--- Task description ---
Retype the lines below exactly, but only those from the line that has "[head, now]" through the line that has "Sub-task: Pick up". Omit every picture.

※ ※ ※

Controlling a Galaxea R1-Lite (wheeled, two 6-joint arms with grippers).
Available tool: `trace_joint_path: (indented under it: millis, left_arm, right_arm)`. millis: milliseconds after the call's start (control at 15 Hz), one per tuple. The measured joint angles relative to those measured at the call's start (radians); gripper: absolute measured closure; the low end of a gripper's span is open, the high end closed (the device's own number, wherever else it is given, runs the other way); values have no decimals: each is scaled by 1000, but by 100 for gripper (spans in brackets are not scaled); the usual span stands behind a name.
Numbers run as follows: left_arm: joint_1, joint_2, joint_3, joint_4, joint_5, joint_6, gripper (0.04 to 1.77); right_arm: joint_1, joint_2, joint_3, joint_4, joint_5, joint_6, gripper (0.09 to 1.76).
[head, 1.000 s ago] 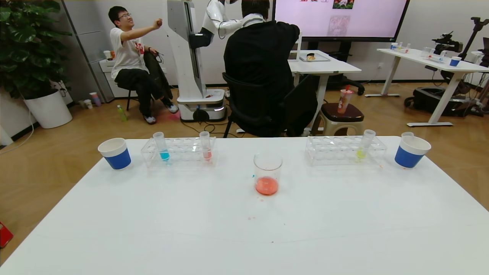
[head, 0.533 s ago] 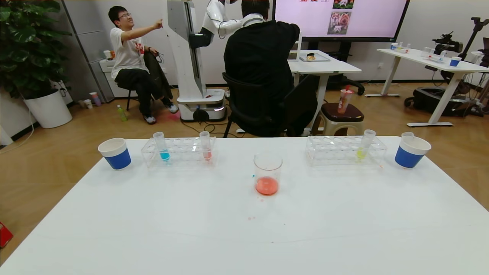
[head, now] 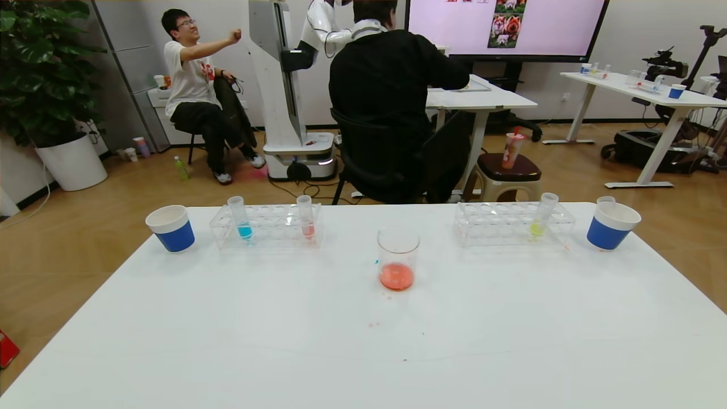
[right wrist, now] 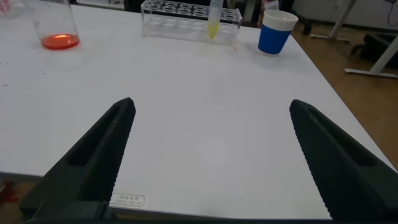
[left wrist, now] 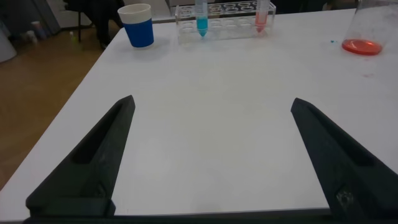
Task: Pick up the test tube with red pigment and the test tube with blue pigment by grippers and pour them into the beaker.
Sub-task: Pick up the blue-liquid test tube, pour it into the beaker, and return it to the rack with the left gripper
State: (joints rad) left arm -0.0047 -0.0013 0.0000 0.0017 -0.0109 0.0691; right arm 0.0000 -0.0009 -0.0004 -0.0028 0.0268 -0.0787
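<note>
Both arms are sitting back at the near edge of the counter (head: pixel 363 352), out of the head view. The left gripper (left wrist: pixel 211 155) is hanging wide open over bare counter with nothing between its fingers, and the right gripper (right wrist: pixel 211 155) is doing the same on its own side. Compared with the views from a second ago, nothing on the counter is moving: only the two people in the room behind are shifting and the wall screen is changing its picture. From the left gripper, the blue tube (left wrist: pixel 201 17) is standing upright at about twelve o'clock in the left rack (left wrist: pixel 224 14), with the red tube (left wrist: pixel 262 15) at about one o'clock near the rack's other end. The beaker (head: pixel 398 259) is sitting mid-counter, at roughly two o'clock from the left gripper and ten o'clock from the right, and it is already holding a shallow pool of red-orange liquid. The yellow-green tube (right wrist: pixel 213 20) is leaning in the right rack (right wrist: pixel 190 18). A blue cup (head: pixel 171 228) is standing beyond the outer end of the left rack. With everything at rest, the robot is probably pausing before a reach, most likely for the blue tube, whose liquid is not yet in the beaker.
</note>
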Motion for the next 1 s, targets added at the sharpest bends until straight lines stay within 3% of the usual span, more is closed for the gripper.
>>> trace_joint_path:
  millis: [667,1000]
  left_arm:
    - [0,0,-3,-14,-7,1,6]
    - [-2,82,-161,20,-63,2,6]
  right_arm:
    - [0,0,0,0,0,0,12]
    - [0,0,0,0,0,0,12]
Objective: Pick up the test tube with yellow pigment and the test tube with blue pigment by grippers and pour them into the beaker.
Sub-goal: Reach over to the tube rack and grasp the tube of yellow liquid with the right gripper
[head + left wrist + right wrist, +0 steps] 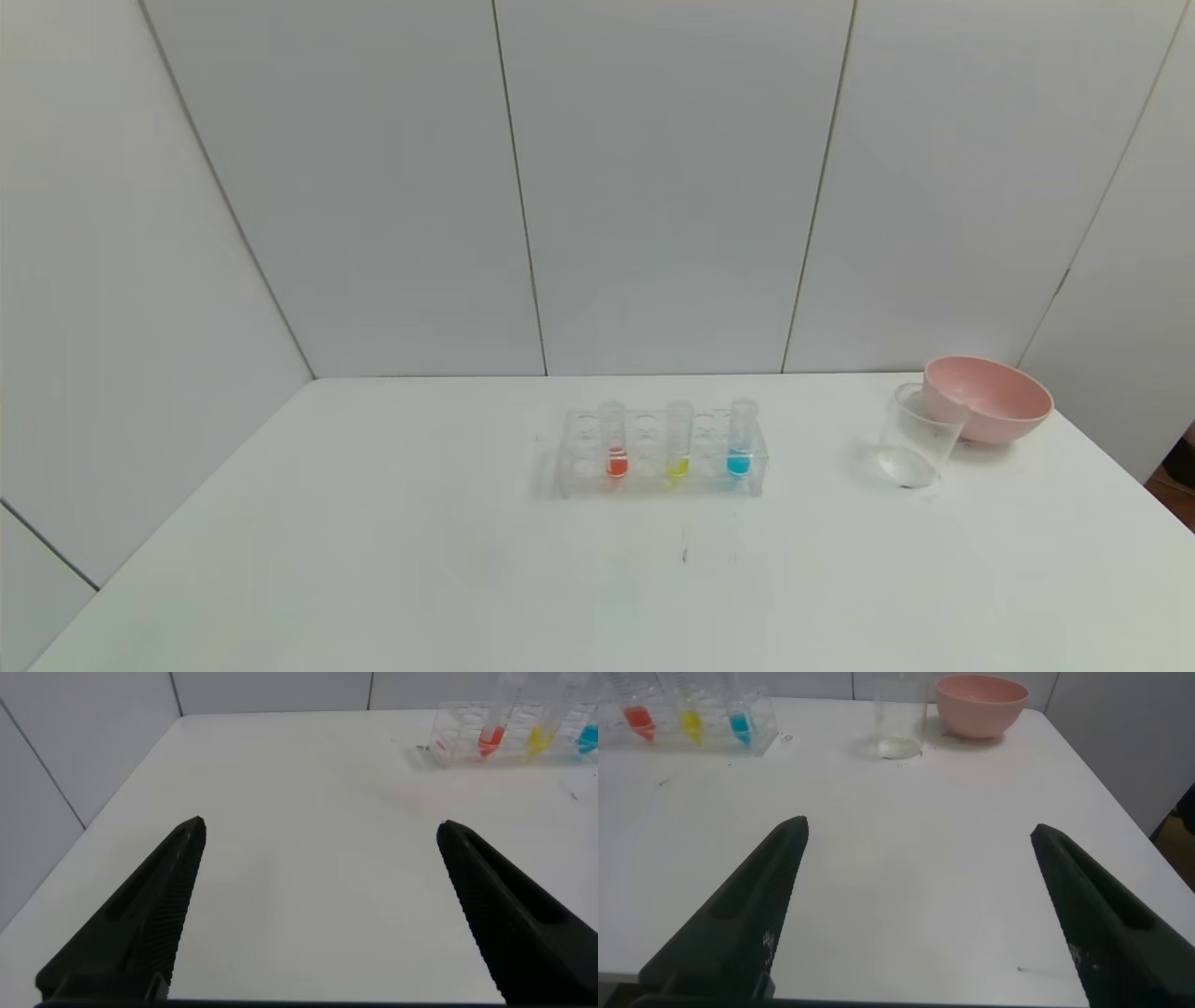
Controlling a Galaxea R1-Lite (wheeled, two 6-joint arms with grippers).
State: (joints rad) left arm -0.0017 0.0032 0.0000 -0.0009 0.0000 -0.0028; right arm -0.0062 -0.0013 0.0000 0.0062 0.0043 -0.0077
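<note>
A clear rack (659,481) stands mid-table and holds three upright tubes. The test tube with yellow pigment (678,442) is in the middle, and the test tube with blue pigment (741,439) is at its right end. The empty clear beaker (919,436) stands to the right of the rack. Neither gripper shows in the head view. My left gripper (320,831) is open and empty over bare table, with the rack (458,742) far off. My right gripper (920,831) is open and empty, well short of the beaker (899,714), the yellow tube (690,721) and the blue tube (738,721).
A tube with orange-red liquid (614,441) stands at the rack's left end. A pink bowl (988,399) sits just behind the beaker near the table's right edge. White wall panels close the back and left. The table (373,560) is white.
</note>
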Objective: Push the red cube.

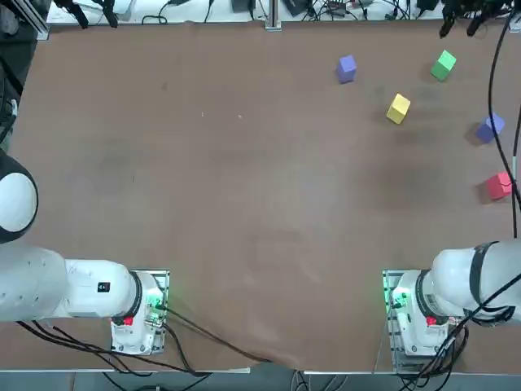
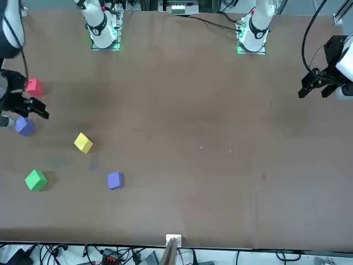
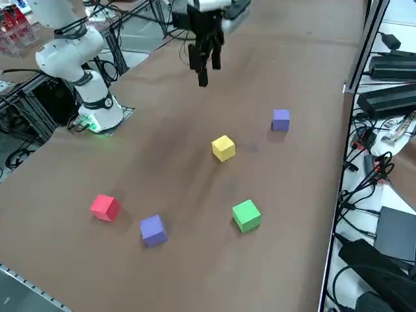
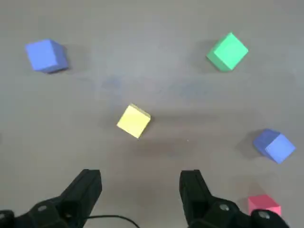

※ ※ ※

--- Answer section ---
[head, now] 
[right wrist, now] 
[left wrist, now] 
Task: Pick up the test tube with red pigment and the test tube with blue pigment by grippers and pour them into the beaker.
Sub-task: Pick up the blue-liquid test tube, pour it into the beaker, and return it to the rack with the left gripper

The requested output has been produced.